Some other presentation topics include alcohol education, Yoga sleep studies, mental health and study strategies.
Williams said research is conducted on the issues facing modern college students, and the CAs are asked to create presentations detailing those issues. In some cases, social programs are created. Williams said these programs can make all the difference in the life of a first-year student at Castleton.
“It may be the reason they stay in the institution,” he said.
In addition to their activities in the Wellness Center, CAs are responsible for knowing the general goings on around campus. Martin said this can include basic things like upcoming events and building hours.
“That’s a huge part of our job to know other stuff that’s outside of our own residence halls,” she explained.
When asked what else she wanted students to know about CAs, Bentley pointed to their clear lack of enjoyment in enforcing rules.

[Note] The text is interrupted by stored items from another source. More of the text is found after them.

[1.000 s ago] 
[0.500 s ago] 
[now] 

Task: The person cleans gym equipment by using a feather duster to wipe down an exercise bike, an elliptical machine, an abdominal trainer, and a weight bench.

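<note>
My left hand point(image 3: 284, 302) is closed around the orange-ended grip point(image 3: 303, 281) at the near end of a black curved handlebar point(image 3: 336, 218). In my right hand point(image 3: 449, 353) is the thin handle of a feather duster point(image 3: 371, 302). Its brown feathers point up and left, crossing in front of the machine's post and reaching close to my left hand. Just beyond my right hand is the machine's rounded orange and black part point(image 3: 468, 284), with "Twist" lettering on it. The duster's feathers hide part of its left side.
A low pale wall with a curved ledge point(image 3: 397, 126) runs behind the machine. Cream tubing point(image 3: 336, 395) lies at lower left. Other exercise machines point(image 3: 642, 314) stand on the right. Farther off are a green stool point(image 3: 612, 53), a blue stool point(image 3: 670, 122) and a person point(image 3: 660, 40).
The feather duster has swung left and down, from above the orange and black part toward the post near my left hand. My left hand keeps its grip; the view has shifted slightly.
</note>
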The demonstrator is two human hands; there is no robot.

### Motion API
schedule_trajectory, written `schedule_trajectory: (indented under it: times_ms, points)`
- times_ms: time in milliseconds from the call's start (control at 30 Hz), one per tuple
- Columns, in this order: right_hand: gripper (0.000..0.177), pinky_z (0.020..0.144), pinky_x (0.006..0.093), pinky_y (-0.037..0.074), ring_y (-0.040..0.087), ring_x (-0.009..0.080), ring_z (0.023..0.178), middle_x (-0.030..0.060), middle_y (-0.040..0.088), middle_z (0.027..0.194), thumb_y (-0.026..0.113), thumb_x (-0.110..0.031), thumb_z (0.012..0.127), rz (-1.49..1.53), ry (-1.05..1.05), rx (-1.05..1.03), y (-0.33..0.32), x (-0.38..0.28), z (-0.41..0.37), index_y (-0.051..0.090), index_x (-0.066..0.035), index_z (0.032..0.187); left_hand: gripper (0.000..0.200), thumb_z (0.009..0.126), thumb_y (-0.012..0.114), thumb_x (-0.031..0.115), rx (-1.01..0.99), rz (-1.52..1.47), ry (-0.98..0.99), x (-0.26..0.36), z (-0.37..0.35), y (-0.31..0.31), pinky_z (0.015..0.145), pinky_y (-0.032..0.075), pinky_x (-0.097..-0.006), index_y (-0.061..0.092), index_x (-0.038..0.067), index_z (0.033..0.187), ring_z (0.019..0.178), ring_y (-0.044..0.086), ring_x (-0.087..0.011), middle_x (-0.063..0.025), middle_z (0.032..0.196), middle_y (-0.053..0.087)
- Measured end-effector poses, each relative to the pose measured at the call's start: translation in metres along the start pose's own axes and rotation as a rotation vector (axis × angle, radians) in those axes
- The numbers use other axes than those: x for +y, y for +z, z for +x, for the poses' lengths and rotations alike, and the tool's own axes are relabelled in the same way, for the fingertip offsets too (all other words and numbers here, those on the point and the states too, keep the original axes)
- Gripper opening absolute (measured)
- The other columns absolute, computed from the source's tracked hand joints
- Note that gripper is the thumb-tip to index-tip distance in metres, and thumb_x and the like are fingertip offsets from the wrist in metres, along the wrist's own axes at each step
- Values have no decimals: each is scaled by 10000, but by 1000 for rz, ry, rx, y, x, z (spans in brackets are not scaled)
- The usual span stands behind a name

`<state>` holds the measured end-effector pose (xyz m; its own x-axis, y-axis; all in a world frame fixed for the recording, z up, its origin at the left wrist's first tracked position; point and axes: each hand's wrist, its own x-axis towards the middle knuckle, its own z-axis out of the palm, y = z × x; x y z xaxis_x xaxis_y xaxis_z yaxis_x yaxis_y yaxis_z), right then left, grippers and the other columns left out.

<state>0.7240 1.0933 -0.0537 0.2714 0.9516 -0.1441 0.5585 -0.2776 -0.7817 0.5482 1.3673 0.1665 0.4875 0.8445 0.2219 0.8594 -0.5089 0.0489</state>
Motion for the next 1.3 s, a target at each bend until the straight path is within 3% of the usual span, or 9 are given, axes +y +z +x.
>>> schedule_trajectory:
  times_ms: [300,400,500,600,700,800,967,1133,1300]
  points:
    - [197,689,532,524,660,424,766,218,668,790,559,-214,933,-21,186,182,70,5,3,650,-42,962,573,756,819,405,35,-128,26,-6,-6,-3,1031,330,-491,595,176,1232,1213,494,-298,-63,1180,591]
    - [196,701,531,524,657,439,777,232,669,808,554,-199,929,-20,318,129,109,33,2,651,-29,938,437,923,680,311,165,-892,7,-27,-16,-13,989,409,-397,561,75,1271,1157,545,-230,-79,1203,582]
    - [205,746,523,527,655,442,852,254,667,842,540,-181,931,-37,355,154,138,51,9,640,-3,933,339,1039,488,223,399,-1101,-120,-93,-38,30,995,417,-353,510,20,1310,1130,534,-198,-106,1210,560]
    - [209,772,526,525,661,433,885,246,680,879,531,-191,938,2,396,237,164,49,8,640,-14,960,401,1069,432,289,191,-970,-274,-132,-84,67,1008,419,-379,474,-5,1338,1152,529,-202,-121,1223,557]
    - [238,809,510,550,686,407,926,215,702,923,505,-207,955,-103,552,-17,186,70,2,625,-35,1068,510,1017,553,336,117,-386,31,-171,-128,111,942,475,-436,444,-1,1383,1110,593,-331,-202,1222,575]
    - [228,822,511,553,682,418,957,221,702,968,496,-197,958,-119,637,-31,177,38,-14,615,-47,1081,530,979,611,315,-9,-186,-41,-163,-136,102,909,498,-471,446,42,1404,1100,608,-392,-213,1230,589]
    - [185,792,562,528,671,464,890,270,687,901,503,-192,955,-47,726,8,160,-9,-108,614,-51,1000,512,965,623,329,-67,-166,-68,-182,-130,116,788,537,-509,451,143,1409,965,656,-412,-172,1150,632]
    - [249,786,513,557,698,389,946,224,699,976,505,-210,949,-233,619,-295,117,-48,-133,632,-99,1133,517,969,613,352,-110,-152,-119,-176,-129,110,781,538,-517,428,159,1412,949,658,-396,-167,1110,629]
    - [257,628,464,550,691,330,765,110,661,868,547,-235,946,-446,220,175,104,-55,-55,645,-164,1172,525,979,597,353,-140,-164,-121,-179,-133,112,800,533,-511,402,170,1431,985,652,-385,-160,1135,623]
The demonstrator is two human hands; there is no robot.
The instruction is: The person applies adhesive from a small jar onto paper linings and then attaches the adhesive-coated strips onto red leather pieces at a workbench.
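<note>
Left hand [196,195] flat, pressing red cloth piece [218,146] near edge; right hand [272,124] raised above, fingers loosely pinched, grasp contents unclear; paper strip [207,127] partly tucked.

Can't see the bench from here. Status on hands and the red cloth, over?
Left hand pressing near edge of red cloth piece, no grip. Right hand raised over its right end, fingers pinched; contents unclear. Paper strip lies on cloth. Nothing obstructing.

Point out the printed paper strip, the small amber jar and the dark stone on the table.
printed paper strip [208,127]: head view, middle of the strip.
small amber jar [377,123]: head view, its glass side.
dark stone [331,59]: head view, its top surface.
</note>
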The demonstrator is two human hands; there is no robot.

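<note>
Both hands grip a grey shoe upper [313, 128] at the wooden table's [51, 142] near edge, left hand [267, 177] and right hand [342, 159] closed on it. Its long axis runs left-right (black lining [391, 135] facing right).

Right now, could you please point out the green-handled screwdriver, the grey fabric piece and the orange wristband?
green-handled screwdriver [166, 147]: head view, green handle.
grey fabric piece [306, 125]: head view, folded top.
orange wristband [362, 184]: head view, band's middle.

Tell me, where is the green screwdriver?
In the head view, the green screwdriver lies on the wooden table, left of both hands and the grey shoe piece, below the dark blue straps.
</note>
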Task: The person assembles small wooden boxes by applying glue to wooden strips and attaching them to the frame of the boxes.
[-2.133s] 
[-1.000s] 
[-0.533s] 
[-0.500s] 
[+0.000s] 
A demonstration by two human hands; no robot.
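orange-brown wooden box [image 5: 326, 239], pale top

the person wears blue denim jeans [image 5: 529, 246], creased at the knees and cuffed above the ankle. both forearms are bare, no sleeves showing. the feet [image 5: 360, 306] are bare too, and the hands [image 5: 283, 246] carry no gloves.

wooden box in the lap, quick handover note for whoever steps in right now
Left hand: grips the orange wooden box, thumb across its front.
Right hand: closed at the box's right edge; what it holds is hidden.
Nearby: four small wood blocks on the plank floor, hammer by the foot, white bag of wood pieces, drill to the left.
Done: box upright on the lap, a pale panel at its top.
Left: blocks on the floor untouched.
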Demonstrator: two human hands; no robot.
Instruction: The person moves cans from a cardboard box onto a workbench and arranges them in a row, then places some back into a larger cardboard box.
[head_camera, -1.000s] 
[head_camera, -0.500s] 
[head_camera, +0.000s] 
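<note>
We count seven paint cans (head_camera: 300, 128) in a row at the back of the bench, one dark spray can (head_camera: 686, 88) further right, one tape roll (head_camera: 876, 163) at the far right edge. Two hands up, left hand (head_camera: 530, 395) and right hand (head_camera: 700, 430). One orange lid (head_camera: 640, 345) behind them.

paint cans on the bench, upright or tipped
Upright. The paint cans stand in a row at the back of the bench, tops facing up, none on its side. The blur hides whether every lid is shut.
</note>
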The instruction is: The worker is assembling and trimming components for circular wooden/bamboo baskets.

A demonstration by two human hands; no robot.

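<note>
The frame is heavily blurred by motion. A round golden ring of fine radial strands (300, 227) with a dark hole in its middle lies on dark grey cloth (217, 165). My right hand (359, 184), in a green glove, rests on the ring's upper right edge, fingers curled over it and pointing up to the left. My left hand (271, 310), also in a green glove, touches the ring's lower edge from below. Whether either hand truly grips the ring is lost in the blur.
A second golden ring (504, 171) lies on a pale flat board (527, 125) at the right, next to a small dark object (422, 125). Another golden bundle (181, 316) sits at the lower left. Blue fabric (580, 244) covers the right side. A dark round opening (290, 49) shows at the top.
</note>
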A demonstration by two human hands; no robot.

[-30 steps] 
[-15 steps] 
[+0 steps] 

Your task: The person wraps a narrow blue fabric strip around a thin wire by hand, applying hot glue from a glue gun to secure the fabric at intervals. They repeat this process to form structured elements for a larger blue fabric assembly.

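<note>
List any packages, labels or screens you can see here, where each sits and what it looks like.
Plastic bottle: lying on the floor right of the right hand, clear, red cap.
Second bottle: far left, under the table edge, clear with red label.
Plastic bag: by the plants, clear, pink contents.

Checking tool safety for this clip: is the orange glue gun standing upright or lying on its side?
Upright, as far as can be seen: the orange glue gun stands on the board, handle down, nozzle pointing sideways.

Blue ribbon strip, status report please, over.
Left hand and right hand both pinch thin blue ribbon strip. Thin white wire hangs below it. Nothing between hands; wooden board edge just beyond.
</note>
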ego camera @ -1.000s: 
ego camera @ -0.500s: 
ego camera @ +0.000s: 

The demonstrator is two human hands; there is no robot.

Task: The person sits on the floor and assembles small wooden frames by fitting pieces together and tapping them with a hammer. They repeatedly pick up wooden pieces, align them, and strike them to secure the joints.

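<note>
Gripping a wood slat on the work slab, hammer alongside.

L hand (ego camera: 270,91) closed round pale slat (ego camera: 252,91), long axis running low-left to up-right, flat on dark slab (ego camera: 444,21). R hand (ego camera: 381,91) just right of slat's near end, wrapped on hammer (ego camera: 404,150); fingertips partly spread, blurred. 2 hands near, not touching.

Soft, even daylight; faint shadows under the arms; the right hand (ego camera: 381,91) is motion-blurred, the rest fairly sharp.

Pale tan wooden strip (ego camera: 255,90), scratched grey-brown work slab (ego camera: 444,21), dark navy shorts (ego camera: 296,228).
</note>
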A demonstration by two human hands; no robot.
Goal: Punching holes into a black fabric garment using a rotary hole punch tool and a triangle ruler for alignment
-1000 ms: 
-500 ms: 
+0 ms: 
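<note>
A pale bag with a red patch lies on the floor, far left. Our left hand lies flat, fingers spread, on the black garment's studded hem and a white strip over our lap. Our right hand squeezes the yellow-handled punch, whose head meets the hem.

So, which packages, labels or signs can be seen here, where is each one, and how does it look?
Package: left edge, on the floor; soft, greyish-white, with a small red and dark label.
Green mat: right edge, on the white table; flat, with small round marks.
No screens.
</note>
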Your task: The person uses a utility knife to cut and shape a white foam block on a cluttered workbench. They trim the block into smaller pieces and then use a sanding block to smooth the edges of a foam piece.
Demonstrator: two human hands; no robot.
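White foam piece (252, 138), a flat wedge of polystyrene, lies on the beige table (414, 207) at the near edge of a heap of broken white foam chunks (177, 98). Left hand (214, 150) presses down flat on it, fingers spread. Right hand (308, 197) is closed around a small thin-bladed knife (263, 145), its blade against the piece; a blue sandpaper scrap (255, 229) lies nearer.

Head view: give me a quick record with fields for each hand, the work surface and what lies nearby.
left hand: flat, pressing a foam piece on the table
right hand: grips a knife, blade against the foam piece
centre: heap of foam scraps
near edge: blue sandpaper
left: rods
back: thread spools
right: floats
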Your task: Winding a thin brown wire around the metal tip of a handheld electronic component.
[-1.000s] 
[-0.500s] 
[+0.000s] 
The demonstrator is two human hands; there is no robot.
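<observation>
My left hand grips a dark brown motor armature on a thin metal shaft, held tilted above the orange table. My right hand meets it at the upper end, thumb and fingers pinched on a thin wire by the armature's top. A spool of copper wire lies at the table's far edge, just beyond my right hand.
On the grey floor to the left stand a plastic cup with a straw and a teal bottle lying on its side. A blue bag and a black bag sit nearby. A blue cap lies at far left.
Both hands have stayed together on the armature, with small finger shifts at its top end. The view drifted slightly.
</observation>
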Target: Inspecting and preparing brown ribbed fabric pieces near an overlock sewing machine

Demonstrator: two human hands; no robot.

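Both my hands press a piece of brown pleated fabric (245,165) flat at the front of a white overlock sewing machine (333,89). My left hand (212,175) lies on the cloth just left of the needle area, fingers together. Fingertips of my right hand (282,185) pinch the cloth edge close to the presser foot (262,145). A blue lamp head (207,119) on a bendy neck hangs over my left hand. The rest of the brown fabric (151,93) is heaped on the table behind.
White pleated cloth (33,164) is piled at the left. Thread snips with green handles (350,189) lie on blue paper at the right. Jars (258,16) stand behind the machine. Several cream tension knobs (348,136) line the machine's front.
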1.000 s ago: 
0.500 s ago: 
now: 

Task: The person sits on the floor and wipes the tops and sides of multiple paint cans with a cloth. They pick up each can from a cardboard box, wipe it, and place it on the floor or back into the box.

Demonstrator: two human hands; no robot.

“The least favorite part of the job is the enforcement part,” she said. “They don’t walk around with a clipboard and wait for marijuana smoke to come billowing out of a room.”
Williams said CAs are trained 12 hours a day over a 10-day span to be able to deal with any possible situation that could arise. He also stressed how CA intervention is never meant to be taken personally.
“No matter what you say to them, no matter what you do to them, they will be there the next day,” he said.
So the next time you cross paths with your CA, they urge you to make sure to introduce yourself. And if you ever find yourself in a situation where you need assistance, they stress that your CA’s door is always open.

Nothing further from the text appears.